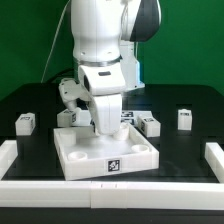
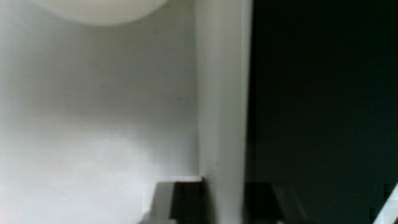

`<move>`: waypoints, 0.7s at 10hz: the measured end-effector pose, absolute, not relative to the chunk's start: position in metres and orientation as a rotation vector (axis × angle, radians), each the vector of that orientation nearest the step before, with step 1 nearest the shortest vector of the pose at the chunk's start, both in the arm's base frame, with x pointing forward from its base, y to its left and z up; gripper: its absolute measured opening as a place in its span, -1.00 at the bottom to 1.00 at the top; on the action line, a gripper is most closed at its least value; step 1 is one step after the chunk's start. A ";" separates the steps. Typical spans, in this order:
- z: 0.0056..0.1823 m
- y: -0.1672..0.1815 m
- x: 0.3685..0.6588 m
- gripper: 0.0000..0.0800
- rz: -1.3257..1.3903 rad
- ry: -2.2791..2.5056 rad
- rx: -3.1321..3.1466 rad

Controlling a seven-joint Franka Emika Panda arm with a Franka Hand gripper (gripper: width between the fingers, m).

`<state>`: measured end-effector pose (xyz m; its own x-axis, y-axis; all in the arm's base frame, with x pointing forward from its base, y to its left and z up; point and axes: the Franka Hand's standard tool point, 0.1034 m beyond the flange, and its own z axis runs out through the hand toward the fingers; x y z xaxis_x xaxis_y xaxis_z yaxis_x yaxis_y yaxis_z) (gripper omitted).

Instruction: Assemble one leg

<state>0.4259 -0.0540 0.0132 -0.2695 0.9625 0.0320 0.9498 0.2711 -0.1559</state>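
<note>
over the tabletop's back edge hangs the arm, leg well apart

Identify the arm by its glossy white, rounded casings. No lettering, screws or labels can be read on them at this resolution. Note the black joint cover set into the upper link on the exterior view's right. A narrow dark seam separates the upper casing from the tapered white lower link. A thin dark cable runs beside the arm on the exterior view's left. In the wrist view, the gripper shows only dark, blurred finger ends.
</note>
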 end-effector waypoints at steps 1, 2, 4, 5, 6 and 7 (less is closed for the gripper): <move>0.013 -0.053 0.426 -0.82 0.159 -2.400 -1.829; 0.013 -0.049 0.430 -0.82 0.157 -2.374 -1.868; 0.013 -0.030 0.442 -0.82 0.148 -2.295 -1.984; 0.013 -0.020 0.450 -0.82 0.140 -2.271 -2.020; 0.013 -0.011 0.459 -0.82 0.129 -2.242 -2.064; 0.013 0.000 0.468 -0.82 0.117 -2.221 -2.097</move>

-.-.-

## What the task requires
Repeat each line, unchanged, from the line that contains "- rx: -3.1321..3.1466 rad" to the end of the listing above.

## Exercise response
- rx: -3.1321..3.1466 rad

Controlling a seven-joint Franka Emika Panda arm with a Franka Hand gripper (gripper: width between the fingers, m).

`<state>`: measured end-effector pose (xyz m; its own x-axis, y-axis; all in the arm's base frame, with x pointing forward from its base, y to its left and z up; point and axes: the Franka Hand's standard tool point, 0.1034 m beyond the flange, and its own z axis runs out through the hand toward the fingers; x y z xaxis_x xaxis_y xaxis_z yaxis_x yaxis_y yaxis_z) (gripper omitted).

Instruction: Assemble one leg

<state>0.4259 -0.0540 0.0132 -0.2695 0.9625 0.0320 0.9498 0.2711 -0.1559</state>
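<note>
over the tabletop's back edge hangs the arm, leg well apart

Identify the arm by its glossy white, rounded casings. No lettering, screws or labels can be read on them at this resolution. Note the black joint cover set into the upper link on the exterior view's right. A narrow dark seam separates the upper casing from the tapered white lower link. A thin dark cable runs beside the arm on the exterior view's left. In the wrist view, the gripper shows only dark, blurred finger ends.
</note>
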 end-effector waypoints at steps 1, 2, 4, 5, 6 and 7 (less is closed for the gripper): <move>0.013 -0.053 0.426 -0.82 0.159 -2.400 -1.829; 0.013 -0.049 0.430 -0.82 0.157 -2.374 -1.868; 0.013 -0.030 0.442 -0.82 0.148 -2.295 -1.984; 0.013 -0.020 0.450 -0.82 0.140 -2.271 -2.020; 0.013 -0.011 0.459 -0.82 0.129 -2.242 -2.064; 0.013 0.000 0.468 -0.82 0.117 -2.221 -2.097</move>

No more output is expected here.